**WORK TASK**
Return only that part of the material below which starts with the line containing "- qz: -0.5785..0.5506" and goes on through the line containing "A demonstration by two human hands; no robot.", restated exactly.

::::::::

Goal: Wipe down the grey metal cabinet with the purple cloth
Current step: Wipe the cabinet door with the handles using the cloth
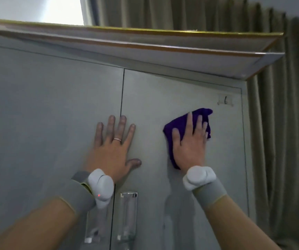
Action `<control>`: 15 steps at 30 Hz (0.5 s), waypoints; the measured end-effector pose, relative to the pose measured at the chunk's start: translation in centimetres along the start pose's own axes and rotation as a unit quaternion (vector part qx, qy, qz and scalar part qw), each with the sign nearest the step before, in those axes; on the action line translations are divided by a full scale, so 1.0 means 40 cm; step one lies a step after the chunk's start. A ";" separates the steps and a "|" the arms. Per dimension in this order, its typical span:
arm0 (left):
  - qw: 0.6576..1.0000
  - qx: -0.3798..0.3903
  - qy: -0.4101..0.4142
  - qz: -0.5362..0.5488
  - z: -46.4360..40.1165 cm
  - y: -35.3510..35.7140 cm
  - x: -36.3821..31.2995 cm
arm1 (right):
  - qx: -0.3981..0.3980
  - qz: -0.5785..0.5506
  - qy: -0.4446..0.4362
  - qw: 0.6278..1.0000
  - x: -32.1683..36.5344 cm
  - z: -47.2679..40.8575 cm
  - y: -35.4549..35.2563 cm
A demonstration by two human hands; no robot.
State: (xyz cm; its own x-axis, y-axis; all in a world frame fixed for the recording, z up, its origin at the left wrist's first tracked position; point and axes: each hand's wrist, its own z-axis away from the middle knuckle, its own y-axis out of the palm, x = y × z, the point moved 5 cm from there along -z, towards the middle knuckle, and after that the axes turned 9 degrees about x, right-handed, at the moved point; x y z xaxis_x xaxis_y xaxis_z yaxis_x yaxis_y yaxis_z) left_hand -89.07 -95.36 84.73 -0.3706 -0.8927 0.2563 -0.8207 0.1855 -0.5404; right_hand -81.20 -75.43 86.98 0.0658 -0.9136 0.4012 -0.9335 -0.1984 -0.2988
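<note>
The grey metal cabinet (55, 109) fills the view, with 2 doors meeting at a vertical seam. The left hand (113, 150) lies flat across that seam, fingers straight and spread, grip apart and holding nothing; a ring (117, 139) sits on one finger. The right hand (190, 147) presses the purple cloth (170, 129) flat against the upper part of the right door, fingers straight on top of it, grip apart. The cloth shows past the fingertips and along the thumb side. A small label (225, 101) marked 6 sits just above the cloth. 2 clear handles (128, 217) flank the seam below the hands. Both wrists carry a grey band with a white unit. Flat boards (163, 49) rest on the cabinet top; curtains (280, 123) hang to the right.
</note>
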 end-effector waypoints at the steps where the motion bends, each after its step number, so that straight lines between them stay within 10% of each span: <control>1: 1.000 -0.001 0.004 0.006 -0.007 0.011 0.005 | -0.004 0.054 0.006 0.999 0.004 -0.002 0.029; 15: 0.998 0.057 -0.001 0.023 -0.010 -0.005 -0.004 | 0.089 0.190 -0.164 0.964 -0.096 0.032 0.002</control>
State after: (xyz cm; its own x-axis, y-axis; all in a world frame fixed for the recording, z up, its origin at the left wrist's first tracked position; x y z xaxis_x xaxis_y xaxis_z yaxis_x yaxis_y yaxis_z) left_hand -89.01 -95.10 85.11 -0.4047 -0.8857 0.2273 -0.7484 0.1779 -0.6390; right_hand -81.08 -72.38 84.30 -0.1336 -0.9896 -0.0524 -0.8393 0.1412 -0.5250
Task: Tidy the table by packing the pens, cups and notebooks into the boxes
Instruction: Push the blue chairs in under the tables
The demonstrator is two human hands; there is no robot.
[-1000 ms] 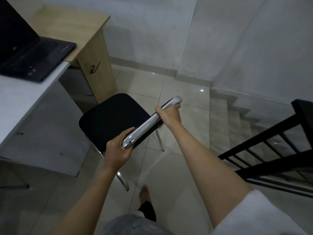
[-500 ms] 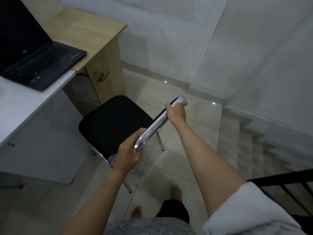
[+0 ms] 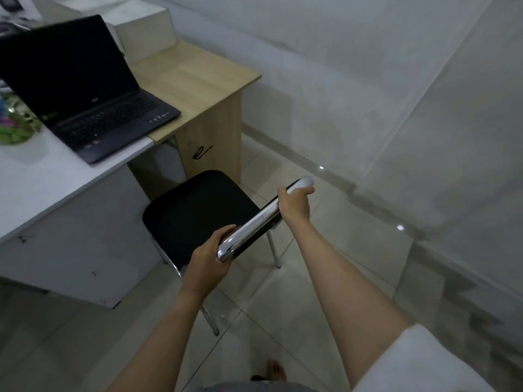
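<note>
1. Nearest, both forearms reach forward and down over the tiled floor (image 3: 325, 292). The left hand (image 3: 208, 267) has its fingers wrapped round the near end of the chair's chrome back rail (image 3: 254, 222); the right hand (image 3: 294, 206) grasps the far end, its thumb lying over the top.
2. The chair (image 3: 195, 216), with a black seat and thin metal legs, stands just beside the white table (image 3: 34, 188), its seat facing the table.
3. By my reading the step in hand is shifting the chair, a preliminary to the tidying rather than packing itself. The next move likely calls for both grips to hold evenly so the legs clear the table's panel.
4. On the table an open black laptop (image 3: 93, 100) sits across the join with a wooden desk (image 3: 195, 77). A blurred green object (image 3: 14, 128) lies at the left edge.
5. Farthest, a pale box (image 3: 144, 35) stands on the wooden desk. No pens, cups or notebooks can be made out in this view.
</note>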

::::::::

**RESULT FOR THIS EXERCISE**
  - qz: -0.5785..0.5506
  - qy: -0.4446..0.4362
  - qw: 0.6278..1.0000
  - x: -32.1683..36.5344 cm
  - z: -47.2679..40.8575 cm
  - y: -35.4549..35.2563 cm
A demonstration by two human hands; no robot.

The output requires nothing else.